Andrea stayed by Brittany’s side while I scoured the internet for an eye specialist. And I prayed.
They told me I could bring her in right away. They said to hurry. I prayed.
I can’t even remember the doctor’s name, but he was a most kind and gentle doctor.
He rushed her in and checked her eyes. After the exam, he told me that most times accidents like this cause retina detachment, which is very serious. But Brittany’s eyes were completely fine. He saw no damage.
We praised God all the way home!
In one afternoon, I went from sheer terror to exultant praise.
Michelle Medlock Adams, author of When Chocolate Isn’t Enough: An Inspirational Survival Guide for Moms, didn’t have the benefit of a quick release from watching her child suffer.
But God met Michelle and her daughter in their pain and taught them more about His overwhelming grace.
Here’s their story and Michelle’s helpful words of wisdom for moms whose child is suffering:
Jean: I know from reading your book that while your resume may make you look like you live a perfect life, you and your family have been through painful struggles when one of your daughters was suffering.
Watching a child suffer is the worst for a mom.
What would you say to the mom who’s child is suffering?
If you’re in this world, you’ll go through stuff, no matter who you are.
Afterwards, we’ll look back and see that it was all worth it, but in the moment it’s hard.

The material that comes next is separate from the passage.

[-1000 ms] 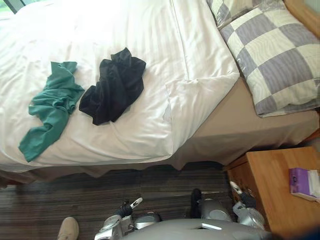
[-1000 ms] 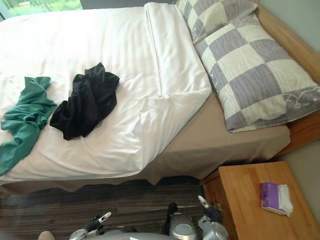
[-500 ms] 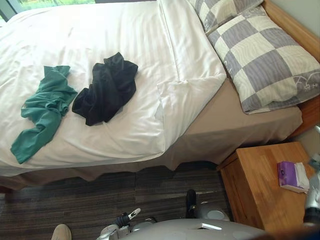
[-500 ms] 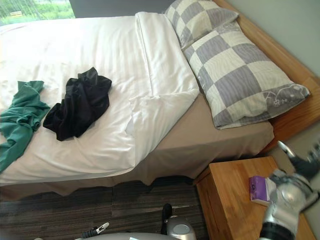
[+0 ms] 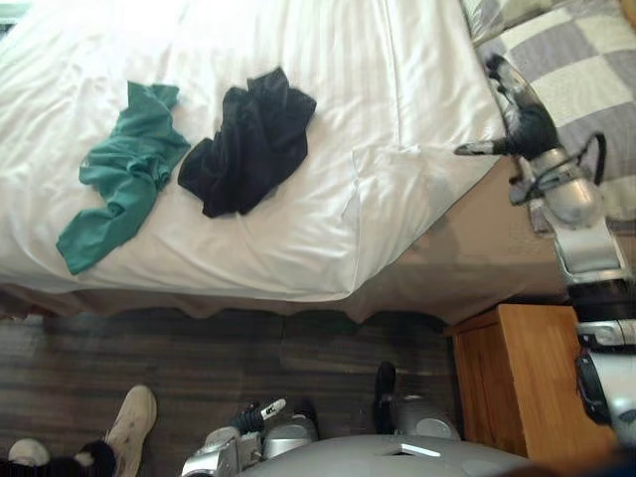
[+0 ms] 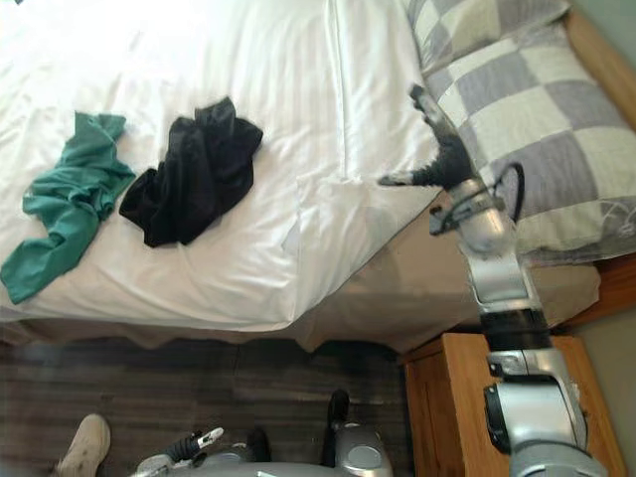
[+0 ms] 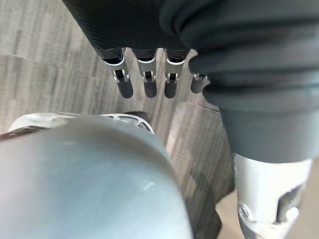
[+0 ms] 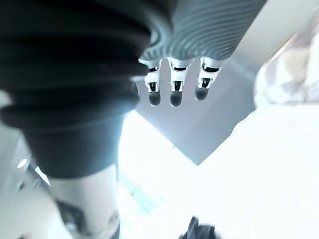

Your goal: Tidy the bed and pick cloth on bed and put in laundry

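Over the bed's (image 5: 248, 268) turned-back duvet corner (image 5: 397, 194), the right hand (image 6: 447, 155), newly raised, hovers open and empty. The black cloth (image 5: 248, 139) and green cloth (image 5: 124, 174) lie untouched, so tidying seems first. The left hand (image 7: 149, 87) hangs relaxed.

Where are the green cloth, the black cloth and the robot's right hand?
green cloth (image 5: 127, 167), left eye view, its bunched middle.
black cloth (image 5: 250, 144), left eye view, middle of the heap.
right hand (image 6: 449, 159), right eye view, its dark palm.
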Tool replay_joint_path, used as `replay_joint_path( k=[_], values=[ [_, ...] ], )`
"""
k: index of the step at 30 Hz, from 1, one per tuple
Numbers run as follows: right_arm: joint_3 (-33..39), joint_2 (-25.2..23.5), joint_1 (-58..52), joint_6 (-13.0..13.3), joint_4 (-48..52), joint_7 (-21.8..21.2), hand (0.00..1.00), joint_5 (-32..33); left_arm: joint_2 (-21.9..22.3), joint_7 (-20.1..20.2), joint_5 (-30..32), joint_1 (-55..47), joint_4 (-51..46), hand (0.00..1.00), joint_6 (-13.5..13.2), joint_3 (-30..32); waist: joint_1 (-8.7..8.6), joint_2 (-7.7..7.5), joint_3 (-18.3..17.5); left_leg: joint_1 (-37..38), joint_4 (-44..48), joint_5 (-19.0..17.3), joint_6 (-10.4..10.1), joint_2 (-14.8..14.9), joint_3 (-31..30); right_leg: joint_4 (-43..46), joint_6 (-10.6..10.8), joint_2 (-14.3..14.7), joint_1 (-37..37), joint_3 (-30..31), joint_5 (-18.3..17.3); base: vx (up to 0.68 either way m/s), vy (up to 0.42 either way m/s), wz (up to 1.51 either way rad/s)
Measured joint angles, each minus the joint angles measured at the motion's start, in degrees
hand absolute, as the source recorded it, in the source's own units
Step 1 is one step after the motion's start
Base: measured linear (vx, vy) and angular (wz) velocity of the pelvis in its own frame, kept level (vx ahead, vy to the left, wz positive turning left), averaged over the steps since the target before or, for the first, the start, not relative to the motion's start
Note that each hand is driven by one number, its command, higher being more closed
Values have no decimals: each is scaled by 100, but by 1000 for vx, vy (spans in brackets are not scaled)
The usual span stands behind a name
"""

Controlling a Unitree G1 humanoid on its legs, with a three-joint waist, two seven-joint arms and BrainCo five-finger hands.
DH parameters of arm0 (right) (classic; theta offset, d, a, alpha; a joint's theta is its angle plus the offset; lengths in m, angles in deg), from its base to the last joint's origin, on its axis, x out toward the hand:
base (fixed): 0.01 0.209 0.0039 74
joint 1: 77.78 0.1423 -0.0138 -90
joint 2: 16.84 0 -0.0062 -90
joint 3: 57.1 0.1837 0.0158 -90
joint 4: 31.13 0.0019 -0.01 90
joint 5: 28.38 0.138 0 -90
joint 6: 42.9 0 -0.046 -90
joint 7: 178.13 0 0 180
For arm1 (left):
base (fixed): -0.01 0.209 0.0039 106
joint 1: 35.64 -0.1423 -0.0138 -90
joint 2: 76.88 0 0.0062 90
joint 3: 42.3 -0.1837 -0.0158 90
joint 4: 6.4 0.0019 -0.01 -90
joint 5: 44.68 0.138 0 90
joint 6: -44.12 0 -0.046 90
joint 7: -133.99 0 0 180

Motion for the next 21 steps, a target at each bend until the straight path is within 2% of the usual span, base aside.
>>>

When the bad stuff comes, it’s hard.
Our struggle was anorexia.
I couldn’t believe that one of my girls could go through this.
I’m the affirming mom!
I’ve written many stories about anorexia for newspapers and magazines. I was so aware of it.
The fact that my daughter had it didn’t make sense.
I did everything right.
I felt such guilt.
How did I fail her?
I had to get over that before I could help her.

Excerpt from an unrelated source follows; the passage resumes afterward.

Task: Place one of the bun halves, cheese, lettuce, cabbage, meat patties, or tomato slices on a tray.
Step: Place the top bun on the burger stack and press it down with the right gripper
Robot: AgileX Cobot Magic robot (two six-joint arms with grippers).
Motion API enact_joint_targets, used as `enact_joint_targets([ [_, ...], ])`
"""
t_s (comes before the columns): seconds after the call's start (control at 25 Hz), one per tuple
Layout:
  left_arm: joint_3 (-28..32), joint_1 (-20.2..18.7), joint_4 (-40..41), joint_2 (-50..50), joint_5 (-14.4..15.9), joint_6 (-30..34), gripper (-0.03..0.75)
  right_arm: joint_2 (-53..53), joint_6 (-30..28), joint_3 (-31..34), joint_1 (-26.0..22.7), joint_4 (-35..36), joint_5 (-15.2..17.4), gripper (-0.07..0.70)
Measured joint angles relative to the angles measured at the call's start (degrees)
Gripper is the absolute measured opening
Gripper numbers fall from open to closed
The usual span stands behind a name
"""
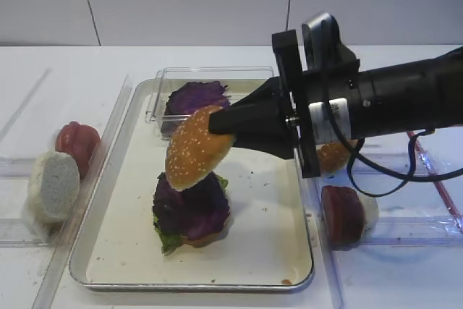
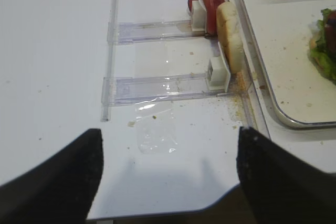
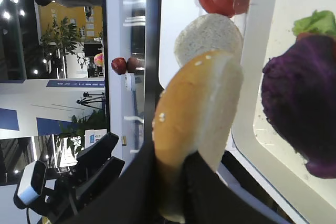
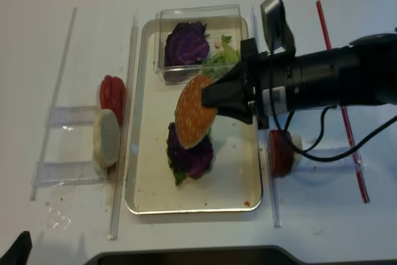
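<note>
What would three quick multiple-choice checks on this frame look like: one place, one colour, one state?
1. Where is the sesame bun top?
A. flat on the table
B. held over the stack on the tray
C. inside the clear box

2. What colour is the cabbage on top of the stack?
A. dark purple
B. white
C. orange

3. What state is the right gripper in?
A. open and empty
B. out of view
C. shut on the bun top

Key:
1 B, the bun hangs tilted above the stack in both high views.
2 A, crinkled purple leaves show.
3 C, the wrist view shows its fingers pinching the bun's edge.
</note>
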Motion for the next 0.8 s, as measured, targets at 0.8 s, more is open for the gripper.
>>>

God said, “Are you going to give this to Me? It’s not your battle to fight.”
Even if you missed it somewhere down the line, that’s not important.
What if’s and why’s get you nowhere.
It’s not your job to fix your child. Your job is to stand in the gap and pray for your child in a focused way. Love and pray for your child.

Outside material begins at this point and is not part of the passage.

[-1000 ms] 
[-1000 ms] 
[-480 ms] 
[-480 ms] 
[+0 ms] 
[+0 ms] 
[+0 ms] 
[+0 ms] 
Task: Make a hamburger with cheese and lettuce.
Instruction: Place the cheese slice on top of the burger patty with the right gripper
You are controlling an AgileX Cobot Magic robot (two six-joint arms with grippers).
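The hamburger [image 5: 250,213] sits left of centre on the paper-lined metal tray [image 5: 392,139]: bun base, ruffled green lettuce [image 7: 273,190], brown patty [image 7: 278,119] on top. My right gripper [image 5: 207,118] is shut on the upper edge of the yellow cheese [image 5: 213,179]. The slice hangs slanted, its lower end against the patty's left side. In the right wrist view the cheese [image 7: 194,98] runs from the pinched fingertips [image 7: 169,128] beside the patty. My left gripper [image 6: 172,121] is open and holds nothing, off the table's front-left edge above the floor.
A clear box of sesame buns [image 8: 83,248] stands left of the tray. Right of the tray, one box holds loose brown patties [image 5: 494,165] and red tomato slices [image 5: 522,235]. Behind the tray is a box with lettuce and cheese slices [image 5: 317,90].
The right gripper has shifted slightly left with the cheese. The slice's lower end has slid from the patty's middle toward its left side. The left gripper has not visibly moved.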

At the time, it may not feel like things will get better, but God will provide.
God knows what He’s doing in the things that He lets happen in your life.
God provided for Ally. And now we see how God is using it to help people in the industry she’s in. Anorexia is common in the fashion industry. She can point them to God because she gets it!
Remember that God is still in control. He’s never left the throne. He’s right there fighting with you. You can trust Him with your child.
It’s really hard for us to dedicate our child to the Lord. We think we know better than Him. We want to take them back.
It’s not a one-time thing of giving our child to God. We have to say, “I know you’ve got this, God,” and then give them to God again.
And our other children need us, too. There’s never enough of us to go around.
During Abby’s freshman year in college, she was on an athletic scholarship. She wanted us to come to her game, but Ally’s condition was serious.
We couldn’t be in every place. That was so hard.
Don’t carry guilt!
God will restore to you the years that the locusts have eaten. (Joel 2:25) He’s doing that for us now.
Abby is in her senior year and is student teaching here in her home town. Now is our time with her.
Ally has moved far away, and Abby is now local. We have one precious year with her before she goes off on her own.
No one can ever prepare you for when something happens to your child.
It’s important to pray for them and remain in Christ.
To be continued . . .
“No one can ever prepare you for when something happens to your child.” Too true!
And when it does, it feels like it’s happening to you.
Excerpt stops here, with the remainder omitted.